I'm having problems with bystander's link, as well as with all the APOD links that have anything to do with today's image. That is to say, I can't open the links "this Cassini snapshot". "features Titan" or "and Dione". While I can go to the page bystander links to, the Cassini images doesn't open. In fact, the Cassini images on the page that bystander links to has never opened for me. I have managed to see them anyway by using the address that bystander gave us, NASA/JPL-Caltech/Space Science Institute/CICLOPS. However, as I tried to use it again, I got to a text page, but I couldn't see any pictures.

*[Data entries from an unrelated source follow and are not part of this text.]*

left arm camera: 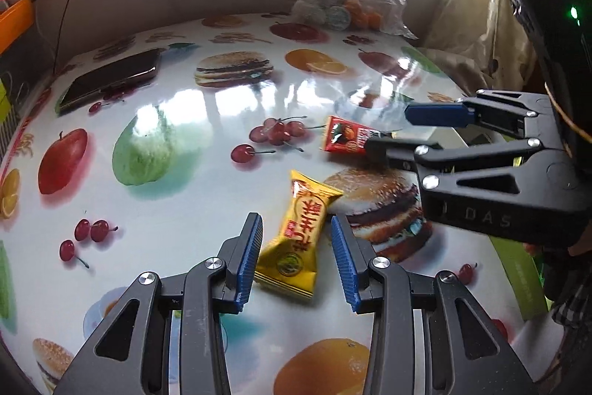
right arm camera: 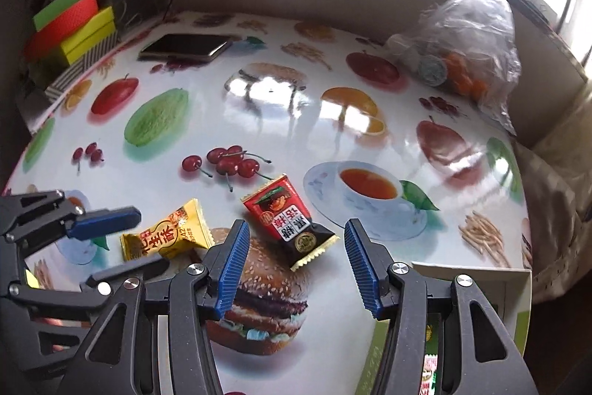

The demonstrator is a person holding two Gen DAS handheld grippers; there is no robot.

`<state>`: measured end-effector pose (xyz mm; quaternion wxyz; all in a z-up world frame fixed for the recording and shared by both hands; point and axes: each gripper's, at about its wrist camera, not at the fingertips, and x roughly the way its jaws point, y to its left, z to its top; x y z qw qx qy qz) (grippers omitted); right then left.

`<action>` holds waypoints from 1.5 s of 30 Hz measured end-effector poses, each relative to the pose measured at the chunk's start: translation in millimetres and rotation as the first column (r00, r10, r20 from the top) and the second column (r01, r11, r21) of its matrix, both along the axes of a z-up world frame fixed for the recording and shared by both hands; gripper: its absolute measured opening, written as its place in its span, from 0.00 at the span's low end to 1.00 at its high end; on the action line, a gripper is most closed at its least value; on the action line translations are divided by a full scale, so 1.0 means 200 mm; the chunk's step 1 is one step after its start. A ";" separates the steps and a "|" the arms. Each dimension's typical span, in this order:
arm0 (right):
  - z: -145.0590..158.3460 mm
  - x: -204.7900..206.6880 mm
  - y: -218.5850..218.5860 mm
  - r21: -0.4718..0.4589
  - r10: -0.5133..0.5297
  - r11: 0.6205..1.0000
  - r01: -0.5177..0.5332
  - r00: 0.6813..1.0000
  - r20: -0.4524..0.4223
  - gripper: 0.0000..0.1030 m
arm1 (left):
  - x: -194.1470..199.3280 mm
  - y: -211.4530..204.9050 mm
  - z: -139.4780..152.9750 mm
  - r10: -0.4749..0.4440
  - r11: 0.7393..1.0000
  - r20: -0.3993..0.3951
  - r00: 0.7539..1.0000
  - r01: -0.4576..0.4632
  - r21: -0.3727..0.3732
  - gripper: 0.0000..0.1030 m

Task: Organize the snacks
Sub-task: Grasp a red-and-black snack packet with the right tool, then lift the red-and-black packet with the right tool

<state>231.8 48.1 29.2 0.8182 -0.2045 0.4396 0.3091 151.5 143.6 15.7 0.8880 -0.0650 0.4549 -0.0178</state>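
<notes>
At the table's far edge, clear plastic bag (right arm camera: pixel 477 43) holding oranges, left gripper (left arm camera: pixel 296 260) and right gripper (right arm camera: pixel 294 265) both apart.

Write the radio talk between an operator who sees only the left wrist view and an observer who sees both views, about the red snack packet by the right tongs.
Operator: The right tongs cover one end of the red snack packet. What does that end look like?
Observer: It is black, with a crimped gold edge.
Operator: Do those tongs already grip the packet?
Observer: No. In the right wrist view they stand open, and the packet lies flat on the table between the fingers; neither pad appears to press on it.
</notes>
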 end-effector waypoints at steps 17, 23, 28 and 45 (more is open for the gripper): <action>-0.10 0.09 0.08 -0.083 0.108 0.990 -0.113 0.992 -0.066 0.52 | 0.04 0.04 -0.04 -0.015 1.000 -0.027 1.000 0.015 -0.018 0.39; -0.13 0.11 0.09 -0.094 0.130 0.986 -0.138 0.988 -0.087 0.52 | 0.06 0.04 -0.05 -0.021 1.000 -0.039 0.999 0.020 -0.017 0.39; -0.14 0.13 0.09 -0.077 0.122 0.989 -0.129 0.988 -0.090 0.52 | 0.07 0.04 -0.05 -0.015 1.000 -0.038 0.999 0.014 -0.026 0.39; -0.14 0.15 0.07 -0.018 0.073 0.997 -0.075 0.990 -0.124 0.30 | 0.07 0.06 -0.06 0.004 1.000 -0.030 1.000 -0.004 -0.026 0.38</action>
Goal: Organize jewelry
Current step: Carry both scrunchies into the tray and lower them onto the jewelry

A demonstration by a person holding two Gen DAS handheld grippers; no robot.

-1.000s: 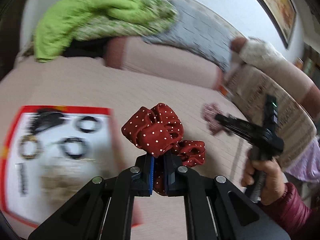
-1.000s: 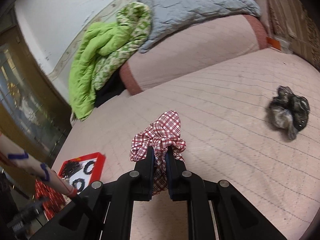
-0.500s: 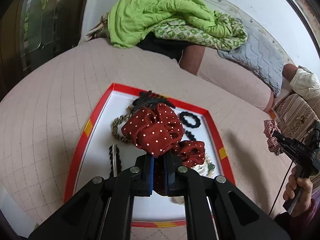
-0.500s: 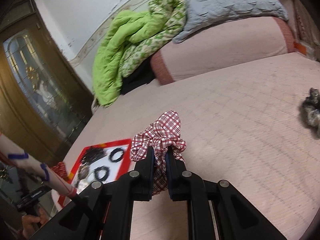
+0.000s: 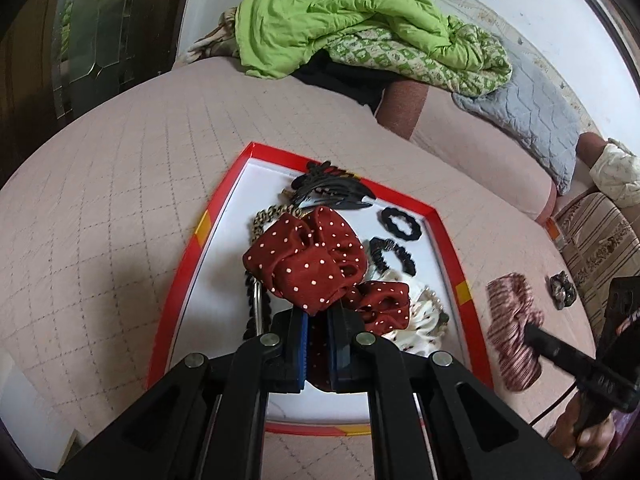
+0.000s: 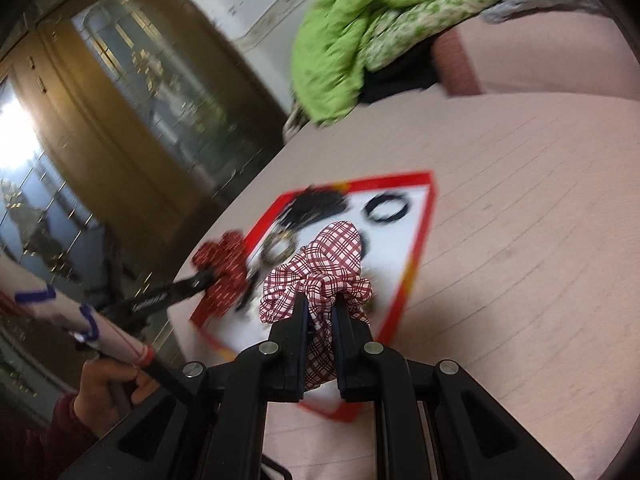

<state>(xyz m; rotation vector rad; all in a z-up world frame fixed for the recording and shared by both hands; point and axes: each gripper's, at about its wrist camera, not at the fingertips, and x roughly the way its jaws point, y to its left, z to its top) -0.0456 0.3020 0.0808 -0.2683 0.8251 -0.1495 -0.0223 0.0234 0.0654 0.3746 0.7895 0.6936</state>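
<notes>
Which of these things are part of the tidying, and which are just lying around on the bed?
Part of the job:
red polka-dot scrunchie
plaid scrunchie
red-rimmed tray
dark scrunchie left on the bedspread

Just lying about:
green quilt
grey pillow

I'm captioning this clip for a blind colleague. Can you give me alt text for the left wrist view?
The left tool is shut on a red polka-dot scrunchie, held above a red-rimmed white tray on a pink quilted bed. The tray holds black hair ties, a black claw clip and a chain. At right, the other tool holds a plaid scrunchie.
</notes>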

The reason why I wanted to check up the links was that I wanted to find out what filters were used to produce the image, which is always of the utmost interest to me.

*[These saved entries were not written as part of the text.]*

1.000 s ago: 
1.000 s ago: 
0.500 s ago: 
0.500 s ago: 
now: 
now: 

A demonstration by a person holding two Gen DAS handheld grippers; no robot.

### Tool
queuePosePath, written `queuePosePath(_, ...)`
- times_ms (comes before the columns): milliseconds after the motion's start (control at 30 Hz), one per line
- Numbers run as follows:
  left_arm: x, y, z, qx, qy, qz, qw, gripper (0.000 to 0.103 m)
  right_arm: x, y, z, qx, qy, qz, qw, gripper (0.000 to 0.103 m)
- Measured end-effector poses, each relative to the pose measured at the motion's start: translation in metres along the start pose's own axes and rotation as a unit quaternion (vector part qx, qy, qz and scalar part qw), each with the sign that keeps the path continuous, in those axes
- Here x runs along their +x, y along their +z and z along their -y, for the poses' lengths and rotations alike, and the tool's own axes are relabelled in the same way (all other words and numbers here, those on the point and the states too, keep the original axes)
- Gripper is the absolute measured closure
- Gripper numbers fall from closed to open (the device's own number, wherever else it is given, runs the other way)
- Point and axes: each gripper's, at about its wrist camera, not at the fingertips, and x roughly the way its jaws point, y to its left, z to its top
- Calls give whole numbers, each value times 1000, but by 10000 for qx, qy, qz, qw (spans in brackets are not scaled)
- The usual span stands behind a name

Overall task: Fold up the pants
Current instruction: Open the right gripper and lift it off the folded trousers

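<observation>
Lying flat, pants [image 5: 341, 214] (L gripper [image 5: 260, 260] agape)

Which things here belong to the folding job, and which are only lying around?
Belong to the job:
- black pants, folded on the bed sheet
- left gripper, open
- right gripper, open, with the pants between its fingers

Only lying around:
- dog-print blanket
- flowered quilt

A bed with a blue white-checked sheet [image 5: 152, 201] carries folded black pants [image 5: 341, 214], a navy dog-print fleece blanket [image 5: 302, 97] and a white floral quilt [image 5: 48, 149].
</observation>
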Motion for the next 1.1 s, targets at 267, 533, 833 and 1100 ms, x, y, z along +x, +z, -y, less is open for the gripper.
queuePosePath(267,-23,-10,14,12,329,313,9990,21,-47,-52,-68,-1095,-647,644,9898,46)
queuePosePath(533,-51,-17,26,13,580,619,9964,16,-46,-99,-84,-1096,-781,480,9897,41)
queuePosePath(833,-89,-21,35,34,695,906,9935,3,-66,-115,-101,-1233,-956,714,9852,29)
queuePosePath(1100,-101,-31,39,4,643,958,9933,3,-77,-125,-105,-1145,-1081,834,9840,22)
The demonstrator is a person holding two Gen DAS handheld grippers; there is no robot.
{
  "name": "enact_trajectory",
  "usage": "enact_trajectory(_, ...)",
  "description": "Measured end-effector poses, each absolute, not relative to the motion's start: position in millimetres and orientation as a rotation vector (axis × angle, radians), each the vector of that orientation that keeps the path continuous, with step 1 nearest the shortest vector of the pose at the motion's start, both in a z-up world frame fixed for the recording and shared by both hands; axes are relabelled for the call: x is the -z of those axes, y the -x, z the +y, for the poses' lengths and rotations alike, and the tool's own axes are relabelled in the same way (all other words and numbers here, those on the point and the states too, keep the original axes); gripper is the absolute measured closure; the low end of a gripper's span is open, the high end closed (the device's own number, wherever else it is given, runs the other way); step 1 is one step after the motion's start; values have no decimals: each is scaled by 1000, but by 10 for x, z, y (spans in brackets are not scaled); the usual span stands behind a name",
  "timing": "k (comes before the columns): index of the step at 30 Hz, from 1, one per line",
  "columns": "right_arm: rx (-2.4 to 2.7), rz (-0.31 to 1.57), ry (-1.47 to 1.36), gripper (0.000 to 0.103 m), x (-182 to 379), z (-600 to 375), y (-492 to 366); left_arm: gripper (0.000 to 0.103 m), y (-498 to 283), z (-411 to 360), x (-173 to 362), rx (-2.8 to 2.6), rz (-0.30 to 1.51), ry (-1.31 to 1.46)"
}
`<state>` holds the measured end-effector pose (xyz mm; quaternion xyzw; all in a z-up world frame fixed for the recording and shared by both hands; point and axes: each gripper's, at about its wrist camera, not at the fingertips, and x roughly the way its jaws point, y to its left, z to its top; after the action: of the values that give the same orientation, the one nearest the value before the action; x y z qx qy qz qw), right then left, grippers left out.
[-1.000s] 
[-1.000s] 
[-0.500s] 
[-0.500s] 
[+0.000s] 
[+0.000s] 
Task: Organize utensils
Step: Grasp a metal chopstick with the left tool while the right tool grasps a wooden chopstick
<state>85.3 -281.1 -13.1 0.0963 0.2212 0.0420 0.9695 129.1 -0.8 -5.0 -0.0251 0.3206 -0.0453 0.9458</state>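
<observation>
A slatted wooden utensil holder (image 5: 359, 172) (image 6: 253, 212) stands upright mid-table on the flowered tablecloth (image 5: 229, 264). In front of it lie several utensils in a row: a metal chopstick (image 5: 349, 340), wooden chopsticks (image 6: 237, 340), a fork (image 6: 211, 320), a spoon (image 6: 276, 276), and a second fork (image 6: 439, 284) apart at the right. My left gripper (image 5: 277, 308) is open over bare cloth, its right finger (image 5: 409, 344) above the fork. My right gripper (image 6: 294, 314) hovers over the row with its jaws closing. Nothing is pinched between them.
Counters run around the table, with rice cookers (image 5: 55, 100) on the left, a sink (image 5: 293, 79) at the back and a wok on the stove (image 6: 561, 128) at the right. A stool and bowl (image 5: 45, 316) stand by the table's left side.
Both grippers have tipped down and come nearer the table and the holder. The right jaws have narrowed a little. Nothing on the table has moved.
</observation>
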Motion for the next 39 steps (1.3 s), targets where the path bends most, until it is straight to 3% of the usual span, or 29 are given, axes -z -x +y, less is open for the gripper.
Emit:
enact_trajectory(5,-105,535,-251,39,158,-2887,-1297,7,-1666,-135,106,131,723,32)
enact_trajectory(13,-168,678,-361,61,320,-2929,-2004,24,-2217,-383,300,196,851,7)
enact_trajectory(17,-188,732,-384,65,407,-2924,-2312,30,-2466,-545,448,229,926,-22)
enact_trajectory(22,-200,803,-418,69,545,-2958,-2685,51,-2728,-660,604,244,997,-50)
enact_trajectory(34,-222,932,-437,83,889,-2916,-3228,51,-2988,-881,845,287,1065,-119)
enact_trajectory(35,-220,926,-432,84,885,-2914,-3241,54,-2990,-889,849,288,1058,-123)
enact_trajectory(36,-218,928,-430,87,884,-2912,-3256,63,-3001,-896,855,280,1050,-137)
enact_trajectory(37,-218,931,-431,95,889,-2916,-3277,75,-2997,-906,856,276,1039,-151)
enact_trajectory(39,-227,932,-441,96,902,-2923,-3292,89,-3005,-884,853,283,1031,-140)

Well, I have been unable to find out about the filters, so I will have to comment on the colors of today's APOD anyway. I enjoy the pale yellow color of Saturn, which is almost exactly the hue I see when I watch Saturn through my binoculars. I appreciate the gray-white color of Dione, too, but it leaves me wondering about the surface of Dione. It is icy, right? But the ice can't be perfectly fresh and untarnished, can it? Well, theoretically it can. The light of the Sun is faint where Saturn and its moons are located, and if a picture is taken where the exposure is too short, then even a perfectly white and shiny surface might look gray.

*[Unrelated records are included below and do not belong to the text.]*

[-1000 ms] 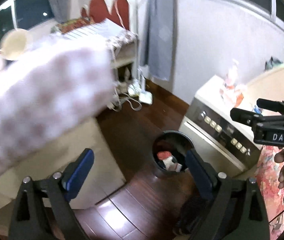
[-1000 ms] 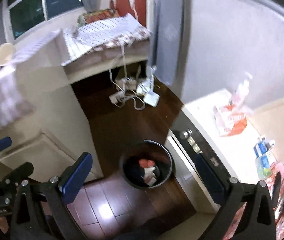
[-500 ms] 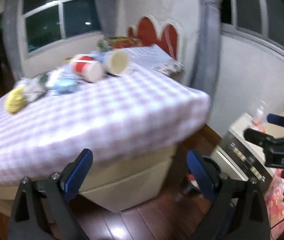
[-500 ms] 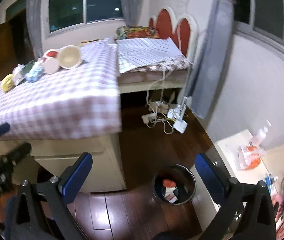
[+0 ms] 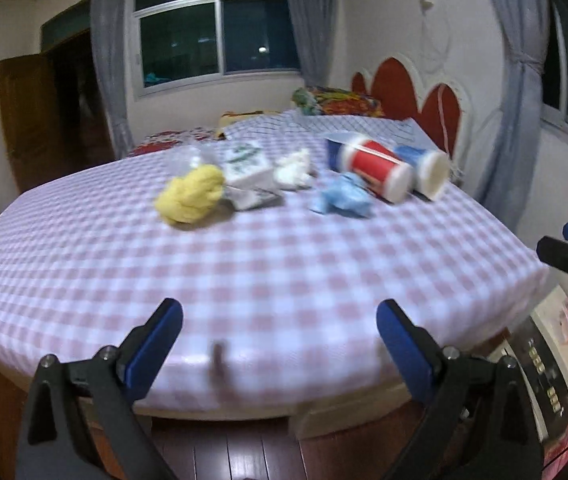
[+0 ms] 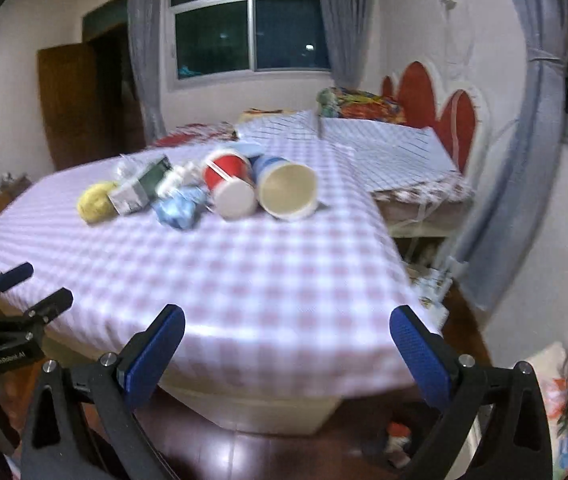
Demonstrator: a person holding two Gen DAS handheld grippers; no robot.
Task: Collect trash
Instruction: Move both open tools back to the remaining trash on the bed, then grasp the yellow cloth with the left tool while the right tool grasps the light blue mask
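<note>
Checked pink-and-white cloth covers the counter (image 5: 284, 264), and the trash lies clustered at its far side: a crumpled yellow wad (image 5: 190, 199), a small carton (image 5: 246, 166), white tissue (image 5: 293, 169), a blue wrapper (image 5: 343, 199), and a red cup (image 5: 371, 166) beside a blue cup (image 6: 284, 188), both tipped over. Left tool (image 5: 280, 336) and right tool (image 6: 287, 338) hang at the near edge, both spread wide and empty, well short of the pile. The cups are smooth, round and thin-walled, so a side nudge could roll them off, and a hard squeeze could buckle them. The wads are soft and light; a shallow pinch may slip. Snagging the slack cloth could drag everything.
</note>
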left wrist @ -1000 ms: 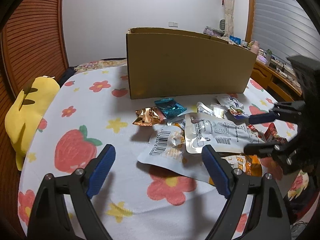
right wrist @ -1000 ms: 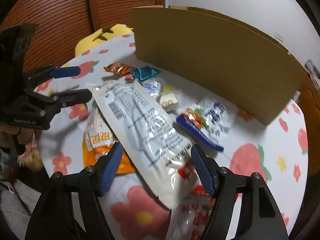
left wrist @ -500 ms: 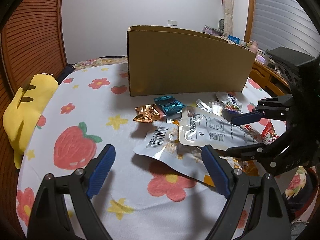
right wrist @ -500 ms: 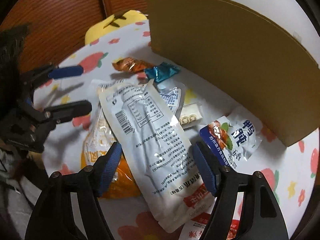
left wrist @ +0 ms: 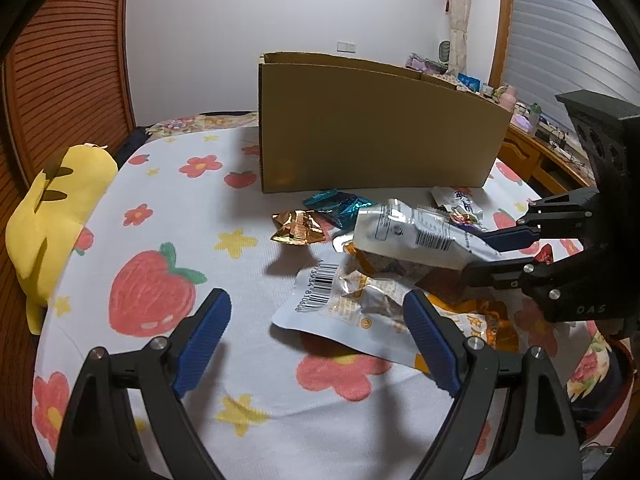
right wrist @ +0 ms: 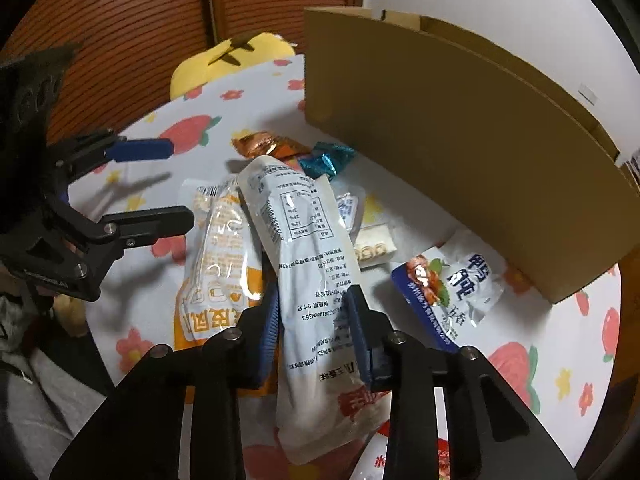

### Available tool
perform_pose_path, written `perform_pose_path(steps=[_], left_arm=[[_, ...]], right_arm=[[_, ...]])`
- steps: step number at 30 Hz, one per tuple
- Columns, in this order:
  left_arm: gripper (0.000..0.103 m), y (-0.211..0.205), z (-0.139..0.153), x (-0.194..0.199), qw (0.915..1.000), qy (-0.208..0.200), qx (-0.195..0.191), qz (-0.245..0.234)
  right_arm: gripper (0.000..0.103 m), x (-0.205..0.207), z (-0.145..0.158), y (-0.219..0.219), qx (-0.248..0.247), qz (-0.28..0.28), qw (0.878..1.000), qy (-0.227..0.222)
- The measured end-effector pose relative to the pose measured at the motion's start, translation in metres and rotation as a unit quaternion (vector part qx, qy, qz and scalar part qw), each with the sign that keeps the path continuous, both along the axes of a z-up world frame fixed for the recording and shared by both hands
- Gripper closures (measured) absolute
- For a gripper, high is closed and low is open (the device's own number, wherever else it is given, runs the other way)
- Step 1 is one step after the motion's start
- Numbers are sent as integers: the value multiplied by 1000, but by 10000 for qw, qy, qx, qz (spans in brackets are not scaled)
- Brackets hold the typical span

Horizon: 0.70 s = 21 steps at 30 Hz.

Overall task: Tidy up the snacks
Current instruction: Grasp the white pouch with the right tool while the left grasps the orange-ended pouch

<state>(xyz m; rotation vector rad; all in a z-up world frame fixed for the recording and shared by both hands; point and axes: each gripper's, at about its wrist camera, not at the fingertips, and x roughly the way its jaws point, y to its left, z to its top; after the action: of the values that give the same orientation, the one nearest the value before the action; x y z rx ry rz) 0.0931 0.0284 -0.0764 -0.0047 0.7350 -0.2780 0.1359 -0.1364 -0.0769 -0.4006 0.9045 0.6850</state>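
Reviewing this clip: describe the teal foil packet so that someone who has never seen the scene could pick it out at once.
Start at the tall cardboard box standing on the strawberry-print cloth. Just in front of its left end lies a loose pile of snacks. The teal foil packet lies nearest the box, beside a copper-orange foil packet; it is the only shiny blue-green wrapper there.

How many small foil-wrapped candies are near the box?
2: a copper-orange foil candy and a teal foil candy beside it, both before the cardboard box. More may hide under pouches.
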Motion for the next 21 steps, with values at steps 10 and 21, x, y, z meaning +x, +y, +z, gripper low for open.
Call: perform_pose_path(steps=[10, 21], left_arm=[[15, -14, -3, 6, 9994, 320, -106, 124], [15, -43, -5, 16, 9967, 474, 165, 638]], right_arm=[[72, -11, 30, -14, 568, -243, 9975, -355], [72, -25, 55, -41, 951, -593, 9918, -607]])
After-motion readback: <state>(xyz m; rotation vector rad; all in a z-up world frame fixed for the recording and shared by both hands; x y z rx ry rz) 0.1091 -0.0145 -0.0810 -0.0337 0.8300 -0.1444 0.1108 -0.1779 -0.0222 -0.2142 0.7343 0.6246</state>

However, I managed to find a page I could open to read about this picture, http://www.skyandtelescope.com/communit ... g/newsblog
, posted by Kelly Beatty, December 27, 2011. Kelly Beatty wrote:
Dione reflects about 60% of the sunlight striking its icy surface, whereas Titan reflects only 20% and consequently looks darker.
Really interesting. Dione has a bright surface, but certainly not as white and shiny as the surface of Enceladus. Presumably the surface of Dione is made of slightly, but not very, dirty ice. Note the neutral color of Dione, suggesting that it reflects all the (white) light of the Sun equally. However, that is probably not the case, since the "dirt" that can darken the surface of Dione from a perfect white is probably somewhat reddish. Even Dione, then, should preferentially reflect the yellow and red light of the Sun, thus taking on a slightly reddish tint. But of course, compared with the colors of Saturn and Titan, Dione will look perfectly icy gray.
Note, by the way, that the rings of Saturn appear to be a perfectly neutral shade of gray, too, although they look a little darker than Dione. But the rings are not perfectly white or gray, since they are darkened by slightly reddish "dirt" and thus reflect more of the Sun's red light than its blue light.
What is almost astonishing to me in this picture is the dark appearance of Titan. It doesn't look orange at all to me, but rather a dark yellow-gray. The only thing that looks at all orange in this picture is the haze of Titan. I find it interesting that the haze of Titan is so orange, since I thought it was blue. But admittedly this can be an effect of the filters used to produce the image.
But, as Kelly Beatty wrote in his blog, Titan reflects only 20% of the sunlight that hits it. That doesn't sound impressive, although it is bright indeed compared with the Earth's Moon, which only reflects 7% of the sunlight that hits it. Still, I wonder if the comparative darkness of Titan has anything to do with its orange (or yellow-gray) color. Or maybe not. My impression of Pluto is that this minor planet is at least as orange as Mars, yet it is at least as shiny and reflective as Dione.